Darüber hinaus verschenkte der Multi Probepackungen en masse und initiierte Panels. 3.900 MedizinerInnen folgten dabei dem Lockruf des Geldes, um für eine Abendgage von 1.000 Dollar Vorträge über das Medikament zu hören. Diese wurden gehalten von den LIPOBAY-Verschreibungsweltmeistern unter ihren Kollegen. Ca. drei Millionen Dollar jährlich ließ BAYER sich diesen offiziell „Marktuntersuchung“ genannten Spaß kosten. Zur Produkteinführung des Cholesterinsenkers mit der 0,8mg-Wirkstoffkonzentration richtete BAYER dann Ende 2000 für 600 MedizinerInnen eine große Sause bzw. ein Symposion aus. Darüber hinaus fand der Global Player für ein Jahressalär von 100.000 Dollar in Antonio Gotto auch noch einen willigen Mediziner zur LIPOBAY-Lobpreisung auf allen Kanälen.
Der Rückruf
Aber dann brach das Kartenhaus doch zusammen. Keine noch so gut frisierte Statistik und keine noch so ausgefeilte Marketing-Strategie konnte über eine längere Zeit die Todesopfer vergessen machen, die das Medikament forderte. Im August 2001 musste BAYER das Mittel schließlich vom Markt nehmen – geschlagene zweieinhalb Jahre nach den ersten Meldungen über schwerwiegende Nebenwirkungen. Über 100 Sterbefälle und eine Vielzahl von teils lebensgefährlichen Gesundheitsstörungen – das war am Ende die LIPOBAY-Bilanz. Gelernt hat der Konzern aus dem Pharma-GAU nicht, obwohl dieser ihn auch ökonomisch schwer traf. So hat das Unternehmen jüngst bis zuletzt an seiner zur Blutstillung bei OPs eingesetzten Arznei TRASYLOL festgehalten, obwohl allein in der Bundesrepublik jährlich 300 PatientInnen daran starben und viele Studien seit langem die Gefährlichkeit des Präparates nachgewiesen hatten (SWB 4/07).
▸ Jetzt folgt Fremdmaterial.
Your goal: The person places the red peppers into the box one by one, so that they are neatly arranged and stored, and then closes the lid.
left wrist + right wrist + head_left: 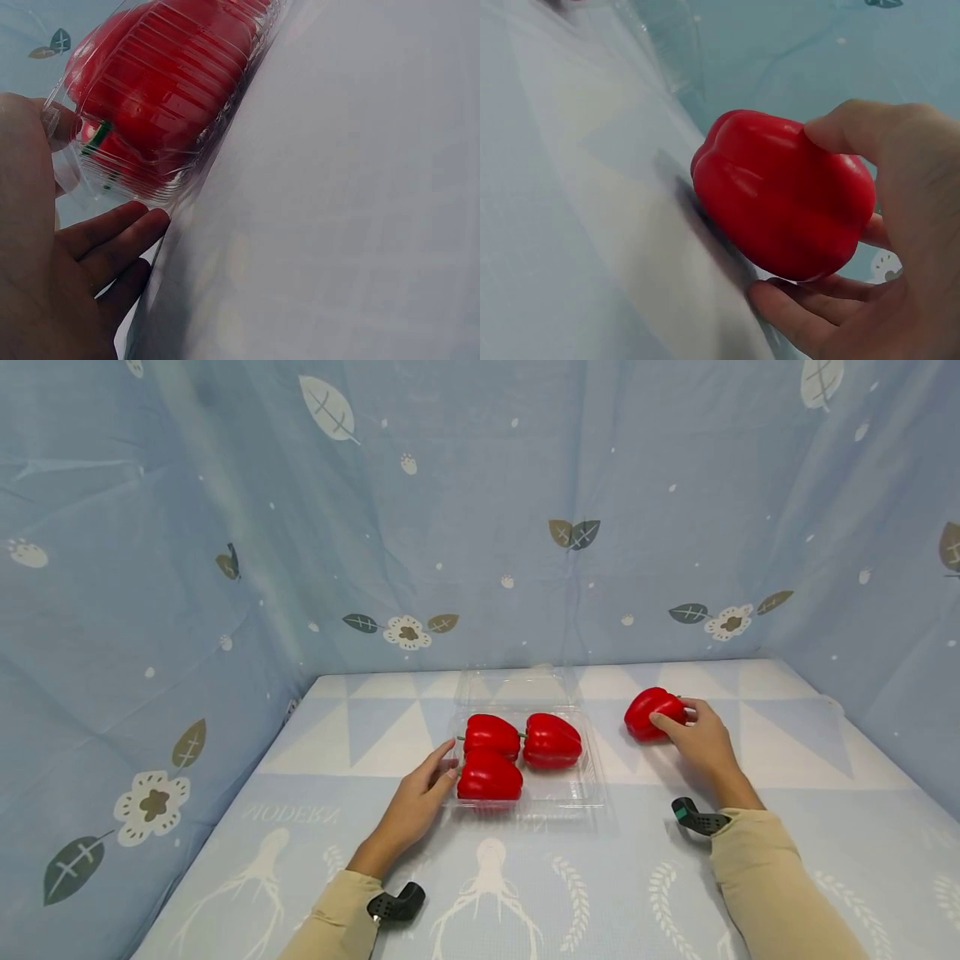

Aber nicht nur der Leverkusener Multi handelt so; es ist „Business as usual“ in der Pharma-Branche. Nachdem die website pharmalot einen Artikel über Susan Blanketts Fall veröffentlicht hatte, meldete sich ein User im Forum: „Ich arbeite seit vielen Jahrzehnten in dieser Industrie. Was ich in der LIPOBAY-Klage lese, ist die übliche Praxis“.